In [1]:
import sys
sys.path.insert(1, 'Utilities')

# 1.) Model Type Detection

## Strategy for matching the keywords to Sales Description:

#### From what I understand:
- Every request body has just one model code. If a request contains several (or maybe an ambigious one), we'll need to create multiple request bodies.
- There is also a lot of overlap in their names, which might cause a problem if people misspell them.

### Potential approach:
- We'll need to find some way to extract the keywords from the request text and find a similarity score with the Sales description.
- We can calculate the score with cosine similarity, and then softmax the results. 

#### How to get the score:

##### Method 1:
- Maybe encode the table with BERT (SBERT would work here) and compare the BERT encodings of the keywords with the BERT encodings of the sales description to find which one matches the best.
- Why BERT?:  This takes care of any spelling and typographical errors AND if there is some ambiguity, we'll get very similary softmax scores for different sales descriptions.


In [2]:
from utilities import *

In [3]:
target_embeddings = [get_sbert_embeddings('iX xDrive50'), get_sbert_embeddings('iX xDrive40'), get_sbert_embeddings('X7 xDrive40i'), get_sbert_embeddings('X7 xDrive40d'), get_sbert_embeddings('M8'), get_sbert_embeddings('318i')]
test_emb = get_sbert_embeddings('iX xDrive50')

In [4]:
softmax(np.array([get_cosine_similarity(i, test_emb) for i in target_embeddings]))

array([0.16695336, 0.16686176, 0.16672765, 0.16676882, 0.16661336,
       0.16607507], dtype=float32)

##### Problems:
- BERT (or FastText, Word2Vec, etc.) is really heavy and an overkill for this problem. 
- On top of that, the similarity scores are not different for big changes in the model type code, let alone for the minor ones (typing errors, partial names etc.). Even pooling strategies don't work well here.

##### Method 2:
- We can calculate the score with the longest common subsequence as a percentage of the length of the sales description extracted from the text. 
- This is a lot more interpretable and since a typgraphical error will change the score for every match, the softmax output will remain consistent.
- Rest all is same as the BERT strategy.

In [5]:
target_string = ['iX xDrive50', 'iX xDrive40','X7 xDrive40i', 'X7 xDrive40d','M8','318i']

In [6]:
test_string = 'X7 xDrive40i'
softmax(np.array([lcs_similarity(i, test_string) for i in target_string]))

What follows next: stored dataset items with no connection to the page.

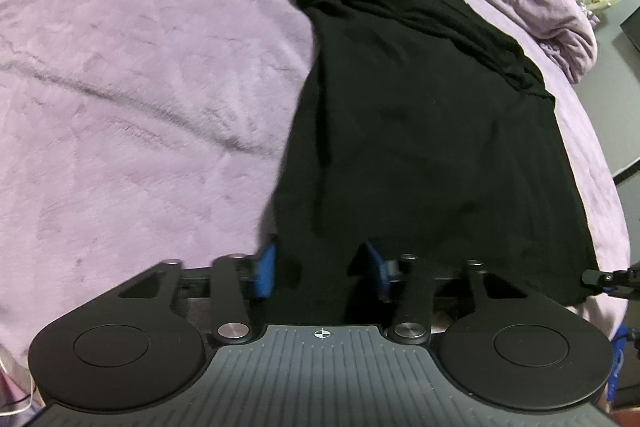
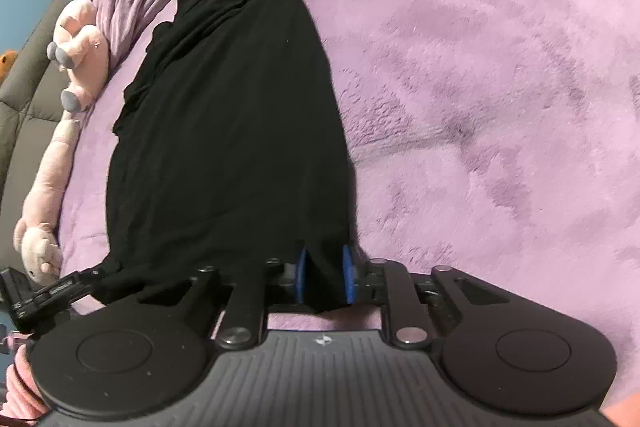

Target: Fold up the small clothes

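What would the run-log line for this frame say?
stage: fold in progress | left gripper: open around near hem | right gripper: shut on black garment | surface: purple blanket

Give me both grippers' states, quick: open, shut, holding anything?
Left gripper: jaws apart around the black garment edge; grip cannot be told.
Right gripper: shut on the black garment's near edge.

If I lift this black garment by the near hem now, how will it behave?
The black garment will probably hang limp: it already wrinkles along its far edge. It looks thin, so likely light. The plush purple blanket may drag on it.
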`<action>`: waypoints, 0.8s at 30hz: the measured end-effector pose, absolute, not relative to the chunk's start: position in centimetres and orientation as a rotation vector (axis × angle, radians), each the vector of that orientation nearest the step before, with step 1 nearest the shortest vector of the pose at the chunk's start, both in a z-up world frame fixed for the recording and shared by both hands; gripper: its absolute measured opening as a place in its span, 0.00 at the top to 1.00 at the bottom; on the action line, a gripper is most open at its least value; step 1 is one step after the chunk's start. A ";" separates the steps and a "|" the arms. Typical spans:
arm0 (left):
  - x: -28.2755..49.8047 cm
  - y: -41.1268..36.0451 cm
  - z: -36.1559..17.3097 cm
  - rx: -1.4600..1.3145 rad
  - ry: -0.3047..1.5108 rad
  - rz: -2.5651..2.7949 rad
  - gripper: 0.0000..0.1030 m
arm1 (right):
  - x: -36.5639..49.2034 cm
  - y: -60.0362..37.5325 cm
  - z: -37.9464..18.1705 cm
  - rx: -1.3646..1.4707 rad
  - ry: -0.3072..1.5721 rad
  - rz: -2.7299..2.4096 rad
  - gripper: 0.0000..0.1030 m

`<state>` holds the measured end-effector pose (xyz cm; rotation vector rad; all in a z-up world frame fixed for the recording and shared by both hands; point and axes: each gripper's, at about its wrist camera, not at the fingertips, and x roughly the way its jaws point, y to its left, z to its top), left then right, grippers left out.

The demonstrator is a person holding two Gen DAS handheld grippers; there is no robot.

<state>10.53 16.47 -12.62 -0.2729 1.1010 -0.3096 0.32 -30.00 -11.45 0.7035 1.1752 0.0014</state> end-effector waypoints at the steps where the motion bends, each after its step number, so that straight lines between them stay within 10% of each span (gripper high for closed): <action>1: 10.6 16.7 -12.6 -0.275 1.117 -0.322 0.68 | 0.4 -29.9 -11.4 0.707 1.178 0.005 0.90; 4: 10.8 16.9 -12.7 -0.285 1.152 -0.359 0.86 | 0.4 -30.1 -11.4 0.769 1.169 0.036 0.93; 12: 12.9 17.4 -8.7 -0.537 1.000 -0.461 0.93 | 2.2 -31.1 -10.7 1.074 1.023 0.130 0.95; 24: 25.0 15.0 -8.1 -0.605 0.824 -0.248 0.84 | 14.7 -34.8 -9.4 0.973 0.760 -0.047 0.95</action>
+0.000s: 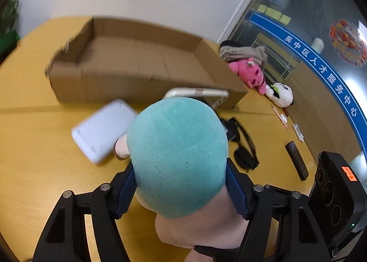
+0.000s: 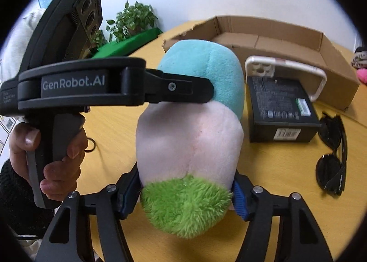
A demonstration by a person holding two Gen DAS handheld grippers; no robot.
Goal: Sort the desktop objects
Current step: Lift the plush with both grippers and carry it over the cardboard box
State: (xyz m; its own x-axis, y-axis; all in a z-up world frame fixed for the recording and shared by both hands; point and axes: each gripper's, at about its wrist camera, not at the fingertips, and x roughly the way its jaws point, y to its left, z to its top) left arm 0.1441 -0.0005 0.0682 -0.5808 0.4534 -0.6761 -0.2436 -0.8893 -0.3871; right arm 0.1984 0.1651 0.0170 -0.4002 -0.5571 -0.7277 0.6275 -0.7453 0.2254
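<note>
A plush toy (image 1: pixel 176 147) with a teal part, a pale pink part and a fuzzy green end (image 2: pixel 185 204) is held between both grippers over the yellow table (image 1: pixel 34 147). My left gripper (image 1: pixel 181 170) is shut on the teal part, its blue pads pressed into both sides. In the right wrist view the left gripper's finger (image 2: pixel 183 88) crosses the toy where teal meets pink. My right gripper (image 2: pixel 184 181) is shut on the pink part just above the green end. An open cardboard box (image 1: pixel 137 85) lies behind the toy.
On the table lie a white flat device (image 1: pixel 103 131), a phone in a white case (image 2: pixel 286 64), a black carton (image 2: pixel 279 105), sunglasses (image 2: pixel 332 158) and a black remote (image 1: pixel 297 161). A pink plush (image 1: pixel 250 73) and a white plush (image 1: pixel 282 94) sit by the glass wall. A person's hand (image 2: pixel 57 158) holds the left gripper.
</note>
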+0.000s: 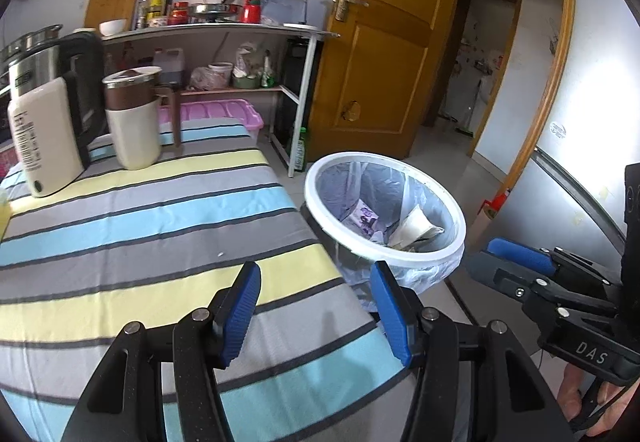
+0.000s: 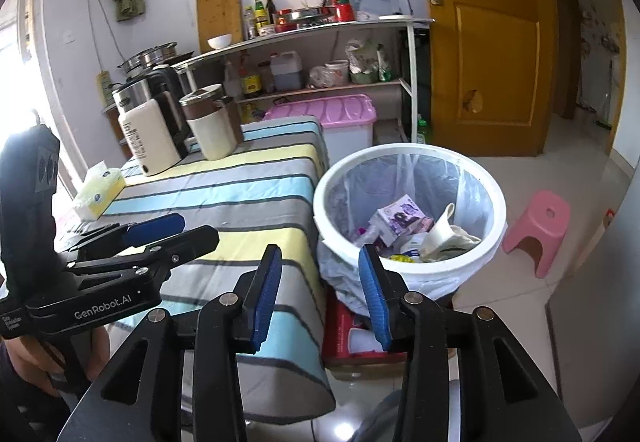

array([0.18498475, 0.20258965, 0.22186999, 0.20413024, 0.08162141,
       0.10480396])

In [7]:
# With spelling error
test_string = 'ix Drve40'
softmax(np.array([lcs_similarity(i, test_string) for i in target_string]))

array([0.19776486, 0.221006  , 0.19776486, 0.19776486, 0.08130357,
       0.10439584])

In [8]:
# With ambiguity
test_string = 'Drive40'
softmax(np.array([lcs_similarity(i, test_string) for i in target_string]))

array([0.18416297, 0.21244395, 0.21244395, 0.21244395, 0.07815376,
       0.10035142])

##### Potential Selection method: 
- If two score are equal till the 2nd decimal place, we can declare that the request is ambigious enough for us to create multiple request bodies.

## 2.) Keyword detection
- Essentially, I need to find all the key terms in the text body and find which ones of them match with the sales description of model type codes.

#### Here is an idea: 
- The bolean formula taks is going to be a POS-Tagging job. If I am going to extract nouns there anyway, why not use the same information to find the potnetial model type codes as well?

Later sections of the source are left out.